After the end of World War II, America would morph into a “national security” state, the result being the validation of secrecy and “plausible deniability” at the highest levels of our government. This mindset would allow people of power to conduct a Machiavellian pursuit of power, without accountability, under a cloak of darkness. It is not hard to understand the public’s perception of its leaders eroded from one of trusting that they would follow America’s highest principles to a cynical expectation of malfeasance and deceit. 

In addition, during this era, Americans would also see the subversion of the greatest watchdog of their liberties, the free press. Beginning in the late 1950s, the CIA’s Operation Mockingbird would successfully recruit leading American journalists to promote its point of view. This program would create the term “conspiracy buffs,” a derisive label given to anyone who dared question the Warren Report. This media infiltration goes a long way in explaining the press’s dismissive attitude concerning alternative explanations, an attitude which has persisted more than fifty years.

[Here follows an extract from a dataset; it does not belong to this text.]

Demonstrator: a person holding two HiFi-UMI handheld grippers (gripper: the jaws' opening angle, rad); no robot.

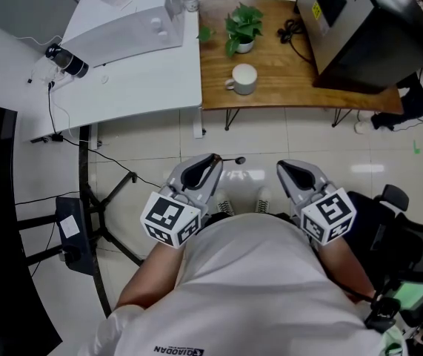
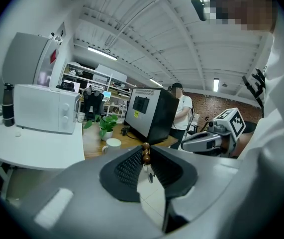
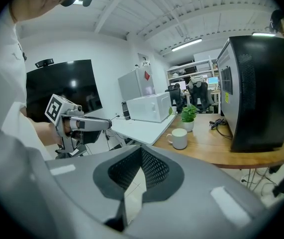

I, like many who have taken an interest in this case, was initially drawn in by a fascination with the facts of conspiracy which are apparent to anyone who takes more than a cursory look at the assassination, and by a hunger to understand the “who” and “why” behind the case. With the threads of evidence leading in many directions, some have engaged in theories about who the perpetrators were (The CIA? The mob? The military industrial complex? Texas oil and LBJ?) with varying degrees of legitimacy, leaving themselves open to the inevitable label of “conspiracy theorists.” But with, arguably, no legitimate investigation in fifty-three years, what are we left to do but to speculate about what happened in Dallas? In the end, justice will not likely prevail in this case, at least in a legal sense. The bad guys, whoever they were, have succeeded in subverting our democracy, although I am sure that many of them believed they were being “patriotic.” The best resolution we can pursue is a different form of justice, by coming to terms with the truth of our history.